What the task asks
Reproduce this listing from its first line through the line with "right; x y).", inclusive, leaving out all that follows.

++++++++++++++++++++

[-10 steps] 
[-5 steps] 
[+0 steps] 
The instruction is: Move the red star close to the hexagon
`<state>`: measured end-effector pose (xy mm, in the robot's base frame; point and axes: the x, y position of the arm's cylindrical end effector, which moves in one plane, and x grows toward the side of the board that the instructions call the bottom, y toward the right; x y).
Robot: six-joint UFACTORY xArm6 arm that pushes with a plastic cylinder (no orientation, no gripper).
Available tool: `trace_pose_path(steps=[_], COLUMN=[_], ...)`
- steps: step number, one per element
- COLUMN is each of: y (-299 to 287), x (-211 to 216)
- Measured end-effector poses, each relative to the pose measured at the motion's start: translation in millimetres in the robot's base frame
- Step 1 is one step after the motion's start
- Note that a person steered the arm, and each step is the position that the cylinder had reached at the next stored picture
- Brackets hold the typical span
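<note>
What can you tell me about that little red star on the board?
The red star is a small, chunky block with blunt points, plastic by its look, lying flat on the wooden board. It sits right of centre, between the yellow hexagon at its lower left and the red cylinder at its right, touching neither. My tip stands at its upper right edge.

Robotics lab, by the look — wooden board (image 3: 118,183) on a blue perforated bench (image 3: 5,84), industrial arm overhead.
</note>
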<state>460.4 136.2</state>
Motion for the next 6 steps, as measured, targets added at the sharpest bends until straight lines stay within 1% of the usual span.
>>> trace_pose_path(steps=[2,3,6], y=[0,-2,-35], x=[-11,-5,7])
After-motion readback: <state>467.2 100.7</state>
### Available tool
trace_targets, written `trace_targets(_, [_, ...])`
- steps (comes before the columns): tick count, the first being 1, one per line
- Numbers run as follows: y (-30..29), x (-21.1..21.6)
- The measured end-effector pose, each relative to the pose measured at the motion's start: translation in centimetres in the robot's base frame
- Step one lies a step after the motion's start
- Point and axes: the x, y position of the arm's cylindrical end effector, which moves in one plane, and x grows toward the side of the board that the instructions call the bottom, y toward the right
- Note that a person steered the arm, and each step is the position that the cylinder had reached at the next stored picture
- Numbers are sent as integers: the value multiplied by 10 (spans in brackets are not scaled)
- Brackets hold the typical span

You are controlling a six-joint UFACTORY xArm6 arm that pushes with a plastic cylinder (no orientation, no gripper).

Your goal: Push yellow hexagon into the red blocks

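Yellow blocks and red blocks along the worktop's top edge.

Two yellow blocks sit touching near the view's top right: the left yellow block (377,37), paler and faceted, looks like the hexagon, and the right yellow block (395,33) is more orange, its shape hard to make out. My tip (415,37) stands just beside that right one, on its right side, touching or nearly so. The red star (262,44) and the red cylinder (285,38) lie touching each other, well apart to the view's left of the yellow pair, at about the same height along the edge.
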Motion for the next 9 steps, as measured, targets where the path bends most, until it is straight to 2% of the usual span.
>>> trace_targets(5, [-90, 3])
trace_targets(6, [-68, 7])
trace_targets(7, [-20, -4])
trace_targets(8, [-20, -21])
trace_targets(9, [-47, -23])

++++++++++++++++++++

Task output
[-10 steps] 
[-5 steps] 
[+0 steps] 
The instruction is: Move the red star close to the hexagon
`<state>`: measured end-effector pose (xy mm, in the robot's base frame; point and axes: the x, y position of the arm's cylindrical end effector, which moves in one plane, and x grows toward the side of the board that the instructions call the bottom, y toward the right; x y).

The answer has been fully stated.